THE TASK
In the entries that follow, find each line with the word "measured" and copy it.

Extracted data entries:
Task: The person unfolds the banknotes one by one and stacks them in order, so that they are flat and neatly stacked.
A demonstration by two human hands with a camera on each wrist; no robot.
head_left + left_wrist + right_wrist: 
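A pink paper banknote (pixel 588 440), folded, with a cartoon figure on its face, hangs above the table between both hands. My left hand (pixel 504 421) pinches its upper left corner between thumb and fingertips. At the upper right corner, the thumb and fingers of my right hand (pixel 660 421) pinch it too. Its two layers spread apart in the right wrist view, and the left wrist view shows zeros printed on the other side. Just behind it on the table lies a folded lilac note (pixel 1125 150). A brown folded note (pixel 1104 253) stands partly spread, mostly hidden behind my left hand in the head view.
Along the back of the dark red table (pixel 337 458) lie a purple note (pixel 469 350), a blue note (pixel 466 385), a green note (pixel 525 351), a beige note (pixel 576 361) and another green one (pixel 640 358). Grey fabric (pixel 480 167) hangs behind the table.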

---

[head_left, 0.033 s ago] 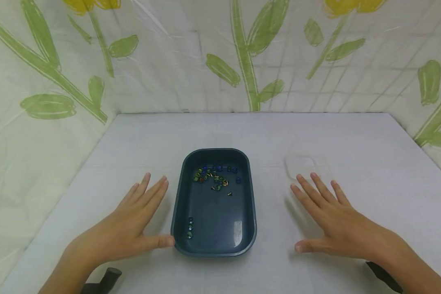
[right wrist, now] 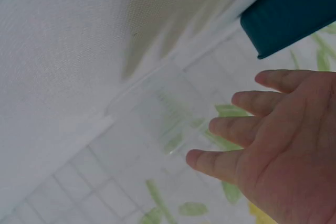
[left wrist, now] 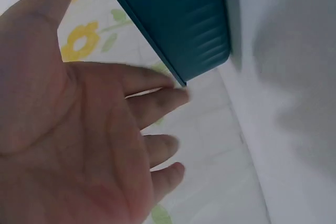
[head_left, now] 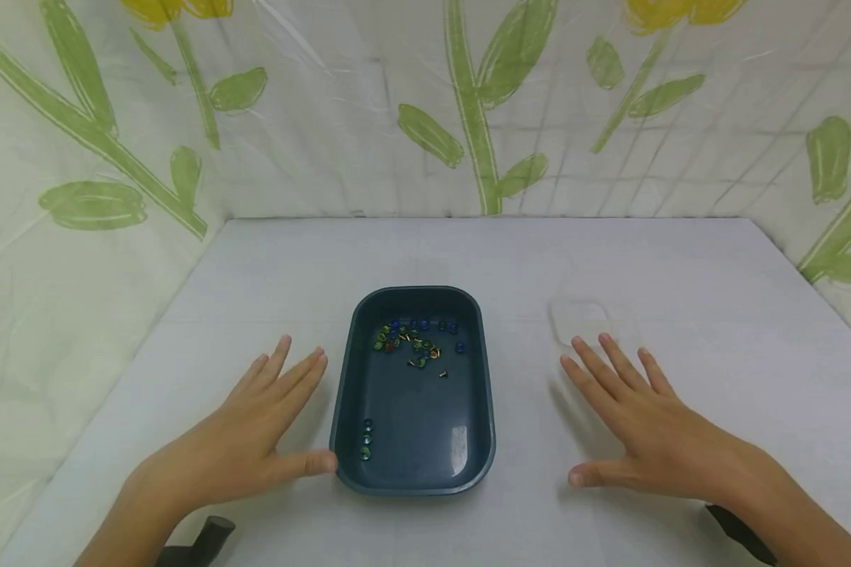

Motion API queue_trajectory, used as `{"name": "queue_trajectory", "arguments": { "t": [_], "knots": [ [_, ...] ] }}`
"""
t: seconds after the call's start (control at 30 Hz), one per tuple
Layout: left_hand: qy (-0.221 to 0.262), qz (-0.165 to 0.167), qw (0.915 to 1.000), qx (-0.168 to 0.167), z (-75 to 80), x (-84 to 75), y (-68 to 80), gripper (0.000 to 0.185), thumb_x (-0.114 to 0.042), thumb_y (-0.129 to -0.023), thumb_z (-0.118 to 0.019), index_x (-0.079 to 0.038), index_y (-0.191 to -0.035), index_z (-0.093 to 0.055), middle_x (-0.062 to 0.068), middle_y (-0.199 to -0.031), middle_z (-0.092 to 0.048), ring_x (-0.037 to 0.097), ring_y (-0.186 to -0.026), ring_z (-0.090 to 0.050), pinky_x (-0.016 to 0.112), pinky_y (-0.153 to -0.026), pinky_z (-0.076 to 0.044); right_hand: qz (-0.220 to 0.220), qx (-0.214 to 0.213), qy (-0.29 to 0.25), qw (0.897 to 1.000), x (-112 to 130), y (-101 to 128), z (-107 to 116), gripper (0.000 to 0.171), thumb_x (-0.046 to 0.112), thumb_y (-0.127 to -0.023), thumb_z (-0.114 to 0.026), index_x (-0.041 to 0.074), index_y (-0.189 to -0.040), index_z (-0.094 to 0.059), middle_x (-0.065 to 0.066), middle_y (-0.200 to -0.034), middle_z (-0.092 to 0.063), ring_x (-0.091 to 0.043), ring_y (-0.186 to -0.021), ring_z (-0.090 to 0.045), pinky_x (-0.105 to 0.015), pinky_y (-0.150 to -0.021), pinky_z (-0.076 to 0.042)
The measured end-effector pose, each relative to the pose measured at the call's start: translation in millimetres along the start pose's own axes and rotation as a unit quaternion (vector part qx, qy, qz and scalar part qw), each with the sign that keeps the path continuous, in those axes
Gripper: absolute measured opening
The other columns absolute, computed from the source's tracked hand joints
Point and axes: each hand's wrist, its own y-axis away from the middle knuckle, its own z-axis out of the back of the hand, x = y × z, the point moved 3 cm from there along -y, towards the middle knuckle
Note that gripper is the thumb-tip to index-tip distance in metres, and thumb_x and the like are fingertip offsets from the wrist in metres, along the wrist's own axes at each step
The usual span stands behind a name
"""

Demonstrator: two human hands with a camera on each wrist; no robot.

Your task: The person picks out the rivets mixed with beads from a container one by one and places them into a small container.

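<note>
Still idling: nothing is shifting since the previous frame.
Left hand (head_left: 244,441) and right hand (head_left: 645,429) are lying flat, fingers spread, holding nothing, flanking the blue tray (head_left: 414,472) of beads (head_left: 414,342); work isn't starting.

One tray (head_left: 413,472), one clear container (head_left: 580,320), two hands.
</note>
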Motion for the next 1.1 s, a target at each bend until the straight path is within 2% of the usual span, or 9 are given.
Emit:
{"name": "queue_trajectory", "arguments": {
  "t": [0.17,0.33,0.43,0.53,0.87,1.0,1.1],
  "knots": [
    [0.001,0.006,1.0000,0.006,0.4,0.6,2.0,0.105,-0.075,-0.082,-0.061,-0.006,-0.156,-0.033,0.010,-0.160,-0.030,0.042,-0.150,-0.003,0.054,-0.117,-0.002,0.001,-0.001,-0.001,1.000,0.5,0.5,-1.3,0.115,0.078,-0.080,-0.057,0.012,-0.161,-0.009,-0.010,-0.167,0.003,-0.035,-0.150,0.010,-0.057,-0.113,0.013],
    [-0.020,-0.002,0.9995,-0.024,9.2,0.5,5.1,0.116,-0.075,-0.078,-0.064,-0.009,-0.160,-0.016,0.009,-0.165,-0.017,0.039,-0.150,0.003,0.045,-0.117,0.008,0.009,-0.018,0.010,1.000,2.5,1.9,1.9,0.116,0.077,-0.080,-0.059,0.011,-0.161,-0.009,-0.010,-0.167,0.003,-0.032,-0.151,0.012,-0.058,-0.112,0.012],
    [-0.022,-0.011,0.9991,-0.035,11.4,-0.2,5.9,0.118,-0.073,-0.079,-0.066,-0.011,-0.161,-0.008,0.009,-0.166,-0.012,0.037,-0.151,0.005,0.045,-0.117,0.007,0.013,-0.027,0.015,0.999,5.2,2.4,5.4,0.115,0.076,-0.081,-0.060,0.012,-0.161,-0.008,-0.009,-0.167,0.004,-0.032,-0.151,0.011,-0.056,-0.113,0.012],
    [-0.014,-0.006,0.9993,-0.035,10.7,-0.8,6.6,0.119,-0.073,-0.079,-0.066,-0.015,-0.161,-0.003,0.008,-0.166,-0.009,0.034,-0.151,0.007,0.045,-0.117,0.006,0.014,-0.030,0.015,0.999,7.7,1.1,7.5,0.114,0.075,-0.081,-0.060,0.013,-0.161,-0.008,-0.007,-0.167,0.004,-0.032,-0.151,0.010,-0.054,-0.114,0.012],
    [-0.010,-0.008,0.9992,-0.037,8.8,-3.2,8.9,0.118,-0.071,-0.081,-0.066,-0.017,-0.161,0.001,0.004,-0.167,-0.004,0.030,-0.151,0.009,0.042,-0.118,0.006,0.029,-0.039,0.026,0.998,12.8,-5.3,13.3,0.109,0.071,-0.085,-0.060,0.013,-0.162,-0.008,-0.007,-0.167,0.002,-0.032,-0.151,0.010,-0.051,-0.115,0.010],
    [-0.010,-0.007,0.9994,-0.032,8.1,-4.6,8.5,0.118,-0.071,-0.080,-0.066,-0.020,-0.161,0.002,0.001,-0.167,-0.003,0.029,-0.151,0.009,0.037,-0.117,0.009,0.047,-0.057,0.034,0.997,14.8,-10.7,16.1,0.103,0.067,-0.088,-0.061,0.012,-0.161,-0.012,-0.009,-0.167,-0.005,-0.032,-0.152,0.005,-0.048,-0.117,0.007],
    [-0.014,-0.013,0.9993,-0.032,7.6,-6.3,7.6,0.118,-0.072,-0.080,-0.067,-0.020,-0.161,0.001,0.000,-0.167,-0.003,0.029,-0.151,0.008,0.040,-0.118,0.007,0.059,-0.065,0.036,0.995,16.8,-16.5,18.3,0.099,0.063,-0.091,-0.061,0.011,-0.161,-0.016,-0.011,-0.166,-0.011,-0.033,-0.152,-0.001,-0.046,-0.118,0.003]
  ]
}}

TASK RESULT
The measured end-effector pose, each relative to the pose measured at the call's start: translation in millimetres along the start pose's own axes and rotation as a unit quaternion (vector part qx, qy, qz and scalar part qw), each with the sign that keeps the path continuous, in those axes
Gripper: absolute measured opening

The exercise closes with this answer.